Ethiopian billionaire Mohammed Al-Amoudi has seen his net worth decline by $855 million since the start of the year, as the market value of his investments in industrial assets slumped significantly during the year.

Research conducted by Billionaires.Africa revealed that the $855-million reduction in his net worth translates to an average gain of $2.34 million per day for the billionaire since December.

Al-Amoudi, who controls a collection of industrial assets in Sweden, Saudi Arabia, Ethiopia and Morocco, has seen his fortune decline by more than 11 percent since the year began.

Data retrieved from the Bloomberg Billionaires Index revealed that his net worth since the start of the year has dropped from $7.56 billion on Jan. 1 to $6.71 billion on Dec. 31. This translates to a wealth loss of $855 million for the Ethiopian billionaire since the beginning of 2021.
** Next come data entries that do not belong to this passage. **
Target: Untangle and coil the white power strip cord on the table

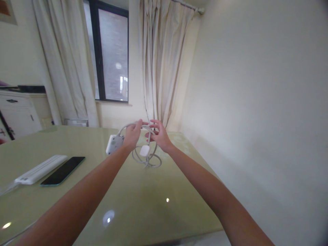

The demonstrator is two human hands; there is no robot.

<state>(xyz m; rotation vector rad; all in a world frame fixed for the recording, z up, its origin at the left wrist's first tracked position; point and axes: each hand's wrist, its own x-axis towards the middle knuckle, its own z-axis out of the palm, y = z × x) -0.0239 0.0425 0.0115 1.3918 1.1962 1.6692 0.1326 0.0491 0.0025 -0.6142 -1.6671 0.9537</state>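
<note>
Both my arms reach out over a glossy pale green table. My left hand is closed round a grey-white cable that arches up from a white power strip just left of the hand. My right hand pinches the same cable close beside it, fingers curled. A white plug hangs below the two hands, and loops of the cable lie on the table under it.
A second white power strip and a dark phone lie side by side at the table's left. A white cabinet stands far left. Cream curtains frame a dark window. A bare wall runs close along the right.
</note>
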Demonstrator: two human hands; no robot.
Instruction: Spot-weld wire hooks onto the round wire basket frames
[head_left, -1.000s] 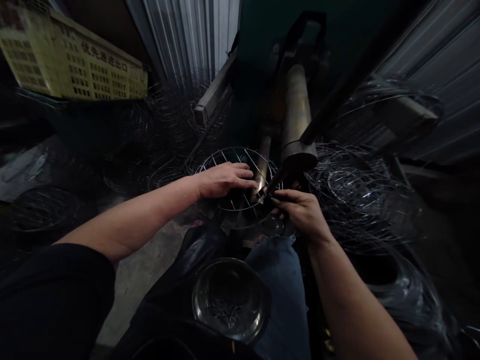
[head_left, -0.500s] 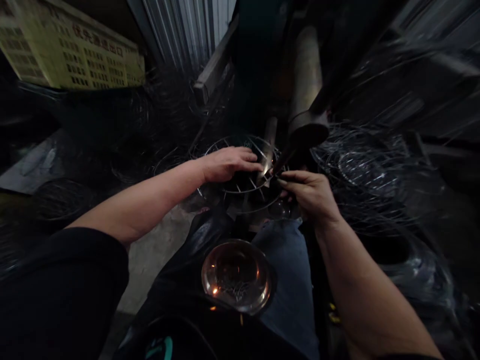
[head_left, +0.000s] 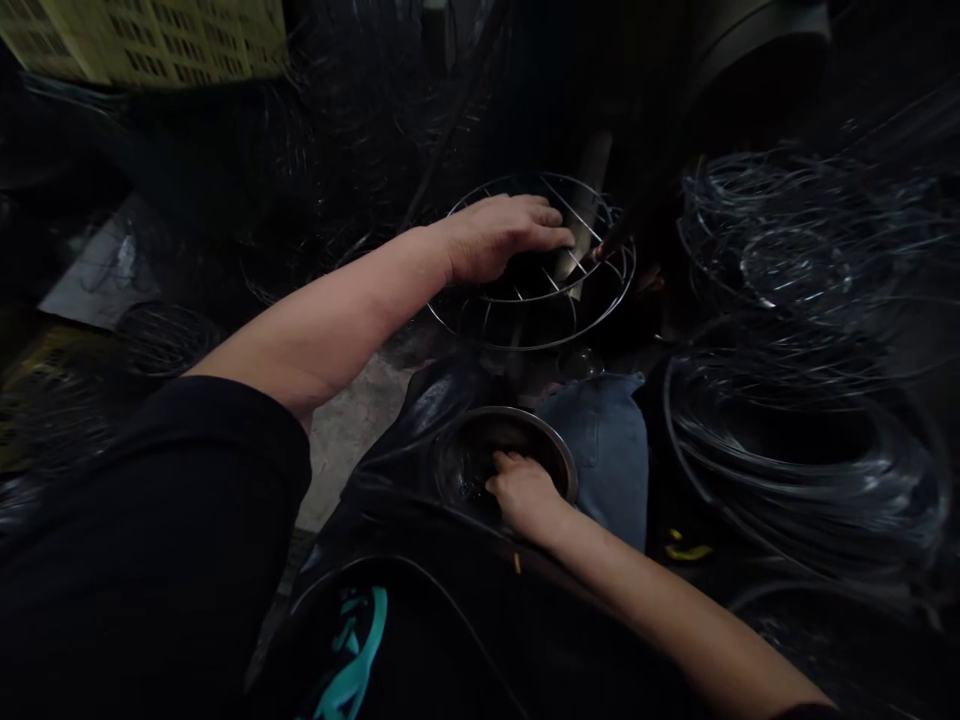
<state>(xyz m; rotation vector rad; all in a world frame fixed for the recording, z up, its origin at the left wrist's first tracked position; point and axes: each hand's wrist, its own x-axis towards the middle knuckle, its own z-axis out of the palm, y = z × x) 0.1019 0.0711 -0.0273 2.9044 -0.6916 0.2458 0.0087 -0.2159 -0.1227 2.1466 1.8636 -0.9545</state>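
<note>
View from the head, looking down in a dim workshop; the person's left hand [head_left: 502,238] lies palm down on a round silver wire grille [head_left: 540,292], its fingers [head_left: 551,215] stretched flat and close together, pressing on the cross wires without gripping them; the grille sits level just beyond the knees; a dull grey metal rod [head_left: 589,180] slants down to the grille's far side, beside the fingertips; the right hand [head_left: 525,492] reaches into a round shiny metal bowl [head_left: 559,462] resting on the lap, close to the body; its fingers dip below the rim, and I cannot tell whether they are closed on anything; a blue denim knee [head_left: 611,440] shows just beside the bowl; big coils of dark steel wire [head_left: 810,450] are heaped at the right; a pale yellow slotted crate [head_left: 150,35] stands at the top left; grey concrete floor [head_left: 352,440] shows between the left arm and the lap.
</note>
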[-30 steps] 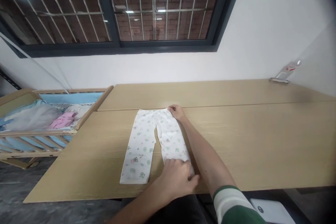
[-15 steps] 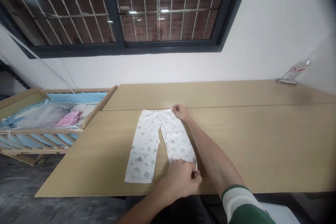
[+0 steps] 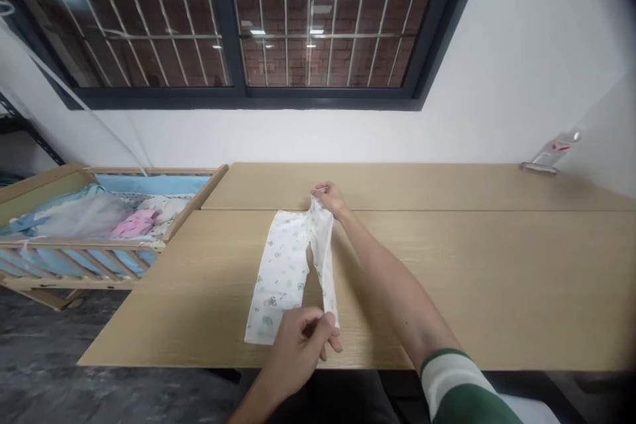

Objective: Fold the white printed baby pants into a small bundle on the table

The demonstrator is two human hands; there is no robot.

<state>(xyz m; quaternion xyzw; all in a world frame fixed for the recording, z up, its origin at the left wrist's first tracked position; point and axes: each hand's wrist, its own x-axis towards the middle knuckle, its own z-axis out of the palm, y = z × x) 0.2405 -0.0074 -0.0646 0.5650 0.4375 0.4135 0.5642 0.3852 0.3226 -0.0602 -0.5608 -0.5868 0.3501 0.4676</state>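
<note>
Two pinch grips on baby trousers, near edge of table. Nearest: L hand, thumb & fingers closed on one leg's hem. Farther: R hand, pinching waistband corner. Flat 0.5 s ago, that leg now raised on edge, tilted twd other leg. Beyond, left: crib w/ pink garment; nothing in path. Rear: barred window.

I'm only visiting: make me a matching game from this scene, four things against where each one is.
1 right hand
2 left hand
3 crib
4 pink cloth

a lies inside the crib
b grips the baby pants at the far waistband
c stands left of the table
d grips a near leg cuff

Pairs: 1-b, 2-d, 3-c, 4-a
</note>
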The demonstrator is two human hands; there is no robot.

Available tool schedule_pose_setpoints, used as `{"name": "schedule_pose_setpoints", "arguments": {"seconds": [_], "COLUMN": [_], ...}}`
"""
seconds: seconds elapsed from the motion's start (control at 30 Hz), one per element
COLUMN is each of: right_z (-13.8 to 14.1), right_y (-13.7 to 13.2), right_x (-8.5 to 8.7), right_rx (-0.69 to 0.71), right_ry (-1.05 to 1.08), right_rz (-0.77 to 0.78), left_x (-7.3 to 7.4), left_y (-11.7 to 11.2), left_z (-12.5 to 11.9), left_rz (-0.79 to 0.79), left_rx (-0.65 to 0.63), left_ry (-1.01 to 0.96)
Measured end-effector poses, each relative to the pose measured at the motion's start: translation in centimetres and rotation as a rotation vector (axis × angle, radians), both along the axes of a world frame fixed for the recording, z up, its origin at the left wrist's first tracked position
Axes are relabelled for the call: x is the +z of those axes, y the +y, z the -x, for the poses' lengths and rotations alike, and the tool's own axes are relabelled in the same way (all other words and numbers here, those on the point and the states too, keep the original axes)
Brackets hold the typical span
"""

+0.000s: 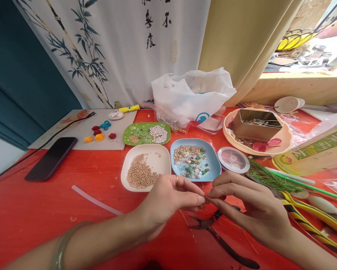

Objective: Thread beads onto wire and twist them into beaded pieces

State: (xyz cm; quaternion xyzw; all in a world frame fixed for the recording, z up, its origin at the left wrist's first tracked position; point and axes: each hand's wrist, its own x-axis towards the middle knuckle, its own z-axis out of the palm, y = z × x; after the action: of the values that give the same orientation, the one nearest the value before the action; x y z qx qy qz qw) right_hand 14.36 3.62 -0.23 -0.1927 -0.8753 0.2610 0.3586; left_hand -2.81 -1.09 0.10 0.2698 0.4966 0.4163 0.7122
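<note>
My left hand (182, 195) and my right hand (244, 200) meet fingertip to fingertip above the red table. Thumb and index finger of each are pinched around a tiny brownish-gold piece (207, 200), mostly hidden by the fingers. Thin golden wire (185, 217) trails beneath the hands. Under them lies a pair of pliers (206, 224) with dark handles, jaws apart. Just beyond my left hand, a cream tray (162, 161) holds many small gold beads (140, 172). Next to it, a blue tray (214, 170) carries mixed gold, green and clear beads (192, 159).
Behind are a green tray (129, 129) with pearly beads, a white plastic bag (190, 93) and a peach basin (227, 122) holding a metal box (255, 129). Yellow-black handles (306, 215) crowd the right. At left lie a phone (51, 159) and a translucent strip (95, 200).
</note>
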Motion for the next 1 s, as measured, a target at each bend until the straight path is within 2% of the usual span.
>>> {"name": "schedule_pose_setpoints", "arguments": {"seconds": [0.53,1.0], "right_z": [-0.16,-0.07], "right_y": [0.19,0.33], "right_x": [-0.38,0.23], "right_rx": [0.005,0.094], "right_ry": [-0.01,-0.049], "right_rz": [0.192,0.067], "left_x": [-0.12,-0.04], "left_y": [-0.05,-0.14], "left_z": [-0.08,0.03], "left_rz": [0.008,0.007], "left_rx": [-0.018,-0.078], "left_ry": [-0.002,0.001]}}
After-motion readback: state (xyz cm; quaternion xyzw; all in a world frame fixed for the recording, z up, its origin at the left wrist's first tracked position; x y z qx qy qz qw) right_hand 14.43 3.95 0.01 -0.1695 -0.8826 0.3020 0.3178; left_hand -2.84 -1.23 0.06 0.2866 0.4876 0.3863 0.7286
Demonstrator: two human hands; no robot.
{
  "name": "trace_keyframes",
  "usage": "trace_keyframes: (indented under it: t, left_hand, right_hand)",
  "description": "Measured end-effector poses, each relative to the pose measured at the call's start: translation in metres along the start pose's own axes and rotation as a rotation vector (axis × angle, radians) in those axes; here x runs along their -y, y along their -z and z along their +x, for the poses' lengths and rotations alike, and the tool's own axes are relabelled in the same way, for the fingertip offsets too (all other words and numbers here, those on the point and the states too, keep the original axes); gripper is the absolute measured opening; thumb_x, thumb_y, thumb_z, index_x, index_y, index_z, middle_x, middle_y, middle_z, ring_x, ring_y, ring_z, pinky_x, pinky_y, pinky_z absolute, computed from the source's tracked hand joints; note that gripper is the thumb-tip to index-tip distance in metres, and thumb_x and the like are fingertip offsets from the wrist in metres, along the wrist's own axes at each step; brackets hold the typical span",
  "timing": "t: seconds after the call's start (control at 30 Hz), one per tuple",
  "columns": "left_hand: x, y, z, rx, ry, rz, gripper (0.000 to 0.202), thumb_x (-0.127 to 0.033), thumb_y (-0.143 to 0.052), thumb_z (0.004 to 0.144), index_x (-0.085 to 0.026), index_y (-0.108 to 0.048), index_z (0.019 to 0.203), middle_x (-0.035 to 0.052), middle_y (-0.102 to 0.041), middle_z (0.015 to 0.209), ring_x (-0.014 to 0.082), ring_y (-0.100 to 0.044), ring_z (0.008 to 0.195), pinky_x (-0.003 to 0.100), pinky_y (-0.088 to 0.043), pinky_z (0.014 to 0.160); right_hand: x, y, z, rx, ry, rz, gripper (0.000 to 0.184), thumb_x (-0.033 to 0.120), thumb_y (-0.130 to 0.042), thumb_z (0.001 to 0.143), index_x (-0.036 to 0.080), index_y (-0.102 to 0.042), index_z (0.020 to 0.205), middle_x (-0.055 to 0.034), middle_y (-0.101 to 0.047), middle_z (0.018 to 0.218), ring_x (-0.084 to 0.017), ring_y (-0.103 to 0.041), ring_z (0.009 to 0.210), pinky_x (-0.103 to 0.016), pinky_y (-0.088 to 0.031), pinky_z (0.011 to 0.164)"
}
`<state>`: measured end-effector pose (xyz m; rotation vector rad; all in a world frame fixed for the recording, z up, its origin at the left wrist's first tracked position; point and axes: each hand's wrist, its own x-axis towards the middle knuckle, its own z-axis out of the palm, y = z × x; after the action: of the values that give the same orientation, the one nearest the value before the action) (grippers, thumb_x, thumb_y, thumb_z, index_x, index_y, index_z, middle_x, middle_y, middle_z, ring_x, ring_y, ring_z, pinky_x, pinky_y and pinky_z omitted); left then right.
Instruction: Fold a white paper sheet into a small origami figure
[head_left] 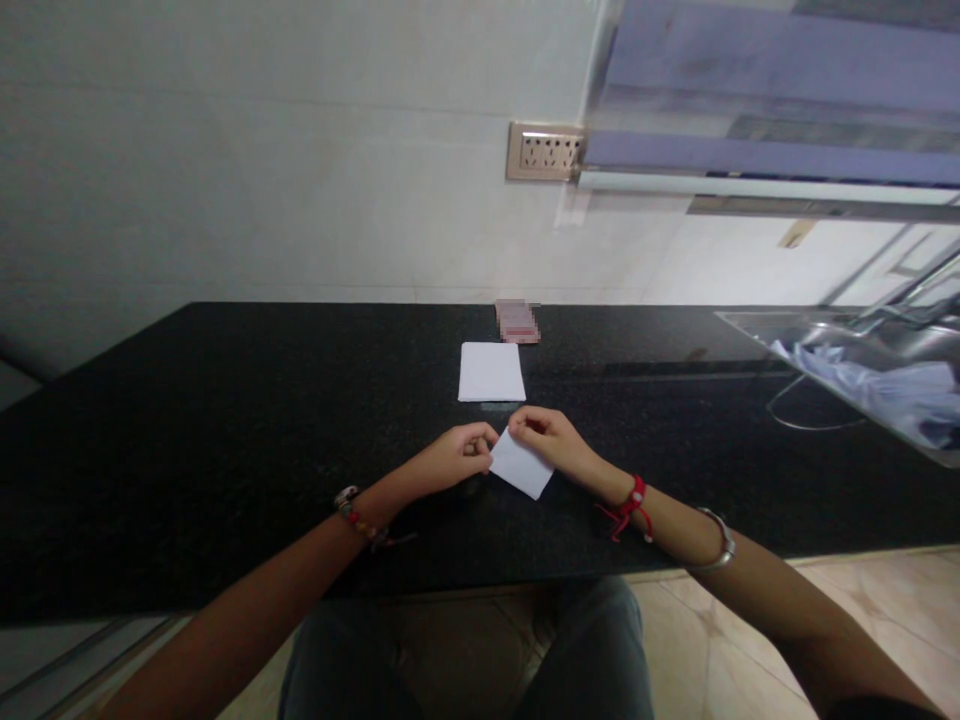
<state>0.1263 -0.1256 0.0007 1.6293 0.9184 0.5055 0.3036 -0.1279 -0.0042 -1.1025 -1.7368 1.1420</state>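
A small white sheet of paper (pixel 523 468), turned with one corner toward me, is between my hands just above or on the dark counter. My left hand (pixel 459 458) has its fingers curled, its fingertips closed at the paper's left corner. My right hand (pixel 555 440) pinches the paper's upper corner between thumb and fingers and covers part of its right side. Just beyond my hands lies a neat stack of white square paper (pixel 491 372).
The black speckled counter (pixel 262 430) meets a tiled wall. Behind the stack lies a pinkish, pixelated item (pixel 517 322). At right is a metal sink (pixel 900 345) with a crumpled whitish plastic bag (pixel 885 385). A socket panel (pixel 545 152) is on the wall.
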Motion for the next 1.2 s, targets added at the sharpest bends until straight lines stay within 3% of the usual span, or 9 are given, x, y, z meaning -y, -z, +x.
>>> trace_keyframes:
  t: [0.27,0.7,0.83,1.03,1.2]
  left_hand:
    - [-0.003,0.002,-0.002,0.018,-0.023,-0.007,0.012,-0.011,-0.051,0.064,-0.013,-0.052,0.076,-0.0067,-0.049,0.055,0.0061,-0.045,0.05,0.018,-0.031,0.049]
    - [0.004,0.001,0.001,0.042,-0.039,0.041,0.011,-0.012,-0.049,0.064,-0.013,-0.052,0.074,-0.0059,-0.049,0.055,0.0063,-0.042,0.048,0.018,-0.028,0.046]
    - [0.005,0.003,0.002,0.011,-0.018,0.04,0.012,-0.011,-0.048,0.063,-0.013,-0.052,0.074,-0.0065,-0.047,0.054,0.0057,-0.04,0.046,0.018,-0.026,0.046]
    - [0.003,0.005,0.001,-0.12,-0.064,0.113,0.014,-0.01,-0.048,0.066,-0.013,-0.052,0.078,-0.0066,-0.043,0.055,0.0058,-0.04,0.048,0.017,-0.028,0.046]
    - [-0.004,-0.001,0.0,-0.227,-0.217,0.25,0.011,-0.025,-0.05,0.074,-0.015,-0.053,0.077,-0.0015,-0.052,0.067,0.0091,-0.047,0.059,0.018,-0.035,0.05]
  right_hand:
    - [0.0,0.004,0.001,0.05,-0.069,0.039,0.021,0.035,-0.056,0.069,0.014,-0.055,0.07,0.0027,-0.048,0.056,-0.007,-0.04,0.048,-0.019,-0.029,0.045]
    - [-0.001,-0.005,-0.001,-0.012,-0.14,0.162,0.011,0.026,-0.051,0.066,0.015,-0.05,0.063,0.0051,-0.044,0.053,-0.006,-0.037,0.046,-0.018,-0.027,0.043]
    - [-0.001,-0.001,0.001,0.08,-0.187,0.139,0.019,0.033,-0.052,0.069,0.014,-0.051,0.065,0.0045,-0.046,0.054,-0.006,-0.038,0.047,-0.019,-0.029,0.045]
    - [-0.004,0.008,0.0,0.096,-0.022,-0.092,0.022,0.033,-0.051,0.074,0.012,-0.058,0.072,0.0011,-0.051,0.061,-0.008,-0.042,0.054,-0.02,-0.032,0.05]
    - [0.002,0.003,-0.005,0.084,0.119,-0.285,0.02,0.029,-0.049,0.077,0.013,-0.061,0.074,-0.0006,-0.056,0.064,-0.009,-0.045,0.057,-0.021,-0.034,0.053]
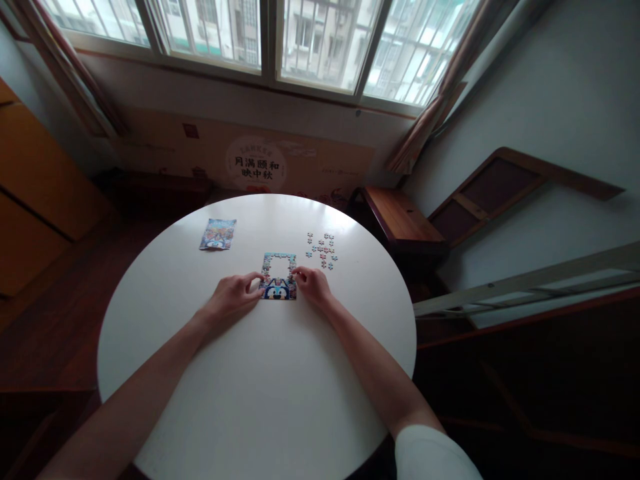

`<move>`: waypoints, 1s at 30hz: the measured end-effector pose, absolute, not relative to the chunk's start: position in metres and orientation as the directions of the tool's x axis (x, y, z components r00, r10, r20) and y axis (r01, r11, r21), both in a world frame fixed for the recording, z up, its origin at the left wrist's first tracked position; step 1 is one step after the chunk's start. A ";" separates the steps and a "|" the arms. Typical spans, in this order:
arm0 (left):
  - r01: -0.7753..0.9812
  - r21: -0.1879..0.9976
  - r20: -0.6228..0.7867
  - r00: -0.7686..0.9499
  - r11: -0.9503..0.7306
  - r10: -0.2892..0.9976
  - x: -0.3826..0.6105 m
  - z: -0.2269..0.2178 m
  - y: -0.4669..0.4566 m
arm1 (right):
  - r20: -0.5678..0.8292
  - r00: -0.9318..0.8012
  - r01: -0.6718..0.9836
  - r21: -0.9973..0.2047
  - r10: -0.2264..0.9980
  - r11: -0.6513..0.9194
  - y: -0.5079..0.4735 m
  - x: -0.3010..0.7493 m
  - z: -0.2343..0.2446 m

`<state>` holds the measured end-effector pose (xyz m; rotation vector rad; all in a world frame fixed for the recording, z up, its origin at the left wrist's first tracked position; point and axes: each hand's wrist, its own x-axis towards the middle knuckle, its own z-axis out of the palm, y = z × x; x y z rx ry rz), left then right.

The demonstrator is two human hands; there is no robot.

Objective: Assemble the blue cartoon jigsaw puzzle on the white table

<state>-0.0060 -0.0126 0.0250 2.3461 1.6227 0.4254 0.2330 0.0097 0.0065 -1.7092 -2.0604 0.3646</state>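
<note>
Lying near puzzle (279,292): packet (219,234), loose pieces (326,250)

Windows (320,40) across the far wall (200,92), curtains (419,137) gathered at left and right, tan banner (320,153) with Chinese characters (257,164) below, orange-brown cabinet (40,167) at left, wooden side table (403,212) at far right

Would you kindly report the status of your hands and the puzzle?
Left hand at left edge of puzzle, right hand at its right. Puzzle part-filled, gap in upper middle. Loose pieces beyond right hand, not blocking.

Barred windows (320,47), perhaps wooden floor (50,327)
</note>
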 end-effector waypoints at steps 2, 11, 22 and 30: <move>0.862 0.371 0.094 0.335 -0.345 0.938 -0.006 0.025 -0.013 | 0.163 -0.141 0.863 -0.463 0.976 0.202 0.010 0.233 0.006; 0.864 0.374 0.083 0.331 -0.338 0.940 -0.005 0.027 -0.014 | 0.177 -0.146 0.859 -0.465 0.973 0.213 0.010 0.233 0.007; 0.860 0.371 0.099 0.340 -0.352 0.935 -0.006 0.026 -0.013 | 0.173 -0.145 0.860 -0.465 0.974 0.211 0.010 0.234 0.004; 0.869 0.362 0.078 0.333 -0.338 0.940 -0.005 0.028 -0.013 | 0.159 -0.144 0.861 -0.467 0.977 0.204 0.010 0.234 0.006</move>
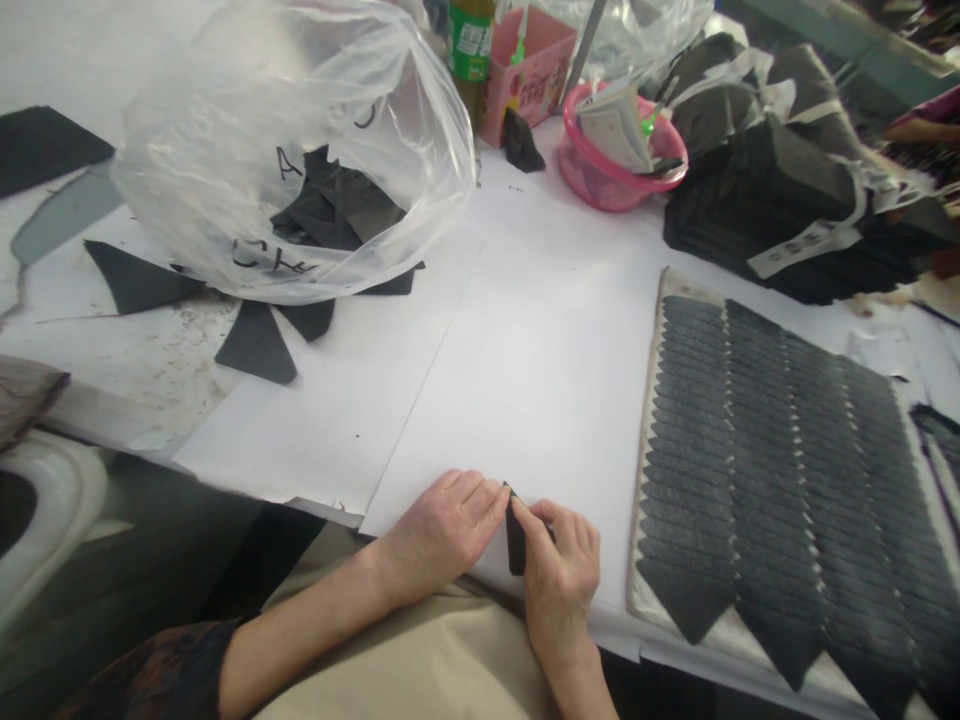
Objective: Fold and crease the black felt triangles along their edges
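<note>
Head view of a worktable. The left hand [442, 530] and right hand [559, 575] meet at the near table edge, both pinched on one small black strip [516, 540]; the left fingertips press its upper end, the right thumb and forefinger close on its side. The strip lies on the white paper [525, 350], just inside the paper's near edge.

Writing: the clear bag [300, 140], upper left, bears hand-drawn dark letters, one resembling "A"; the rest cannot be read. It holds black offcuts, and loose black triangles [255, 345] lie beside it. The green bottle [470, 45] has a label and the pink box [529, 75] red print, both too small to read. White tags on the black bundle [787, 190] carry illegible marks.

Room: the paper between the hands and the pink bowl [615, 165] is bare. To the right, a board [780, 490] of overlapped black pointed pieces lies near the right hand, its left edge apart from it.
</note>
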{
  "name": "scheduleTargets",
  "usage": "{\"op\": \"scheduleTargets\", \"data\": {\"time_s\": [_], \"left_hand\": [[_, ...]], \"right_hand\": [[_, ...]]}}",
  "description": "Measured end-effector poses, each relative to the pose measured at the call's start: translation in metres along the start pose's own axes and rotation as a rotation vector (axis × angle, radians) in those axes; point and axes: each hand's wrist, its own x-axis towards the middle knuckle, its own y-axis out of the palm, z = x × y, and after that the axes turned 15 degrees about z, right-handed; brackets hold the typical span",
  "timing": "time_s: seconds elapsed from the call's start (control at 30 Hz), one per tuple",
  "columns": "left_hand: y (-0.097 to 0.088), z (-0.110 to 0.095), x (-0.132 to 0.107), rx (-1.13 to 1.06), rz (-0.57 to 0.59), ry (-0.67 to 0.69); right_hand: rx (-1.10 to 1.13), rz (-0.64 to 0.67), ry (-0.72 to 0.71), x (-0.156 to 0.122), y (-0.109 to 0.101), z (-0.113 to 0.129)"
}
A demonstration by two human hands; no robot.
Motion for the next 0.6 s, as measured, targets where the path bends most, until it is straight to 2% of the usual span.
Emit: {"op": "scheduleTargets", "data": {"time_s": [0.2, 0.37, 0.6], "left_hand": [[-0.005, 0.010, -0.001, 0.105, 0.010, -0.010], [-0.008, 0.026, 0.002, 0.082, 0.040, 0.159], [-0.012, 0.023, 0.002, 0.139, 0.089, 0.154]], "right_hand": [[0.031, -0.009, 0.023, 0.012, 0.008, 0.005], [0.038, 0.000, 0.036, 0.016, 0.011, 0.008], [0.039, 0.069, 0.050, 0.011, -0.002, 0.009]]}}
The staggering decline in his net worth was spurred by a revaluation of his assets, which includes his stake in Svenska Petroleum Exploration, Preem, Sweden’s largest oil refiner, and a 67-percent stake in Samir, Morocco’s only oil refiner.

The $855-million loss makes him one of the few African billionaires who recorded significant wealth declines in 2021.

The multimillion-dollar loss in his wealth is linked partly to the performance of his investment in Svenska and Preem, as the disruption in the oil and gas industry in 2020 impacted the performance of oil companies.

As a result, Preem posted a 31-percent decline in revenue in 2020 from SEK84.69 billion ($9.36 billion) in the previous year to SEK58.19 billion ($6.57 billion), while its gross profit for the period fell from SEK2.83 billion ($319.6 million) to SEK575 million ($64.9 million).

As of the time of the writing of this report, Al-Amoudi, who is the wealthiest man in Ethiopia and one of the richest men in Africa, has a net worth of $6.71 billion, making him the 425th richest man in the world.

East Africa

Kenyan beer tycoon Ngugi Kiuna ups stake in gas manufacturer, BOC Kenya

The acquisition solidifies Kiuna’s position in BOC Kenya as one of the company’s leading shareholders.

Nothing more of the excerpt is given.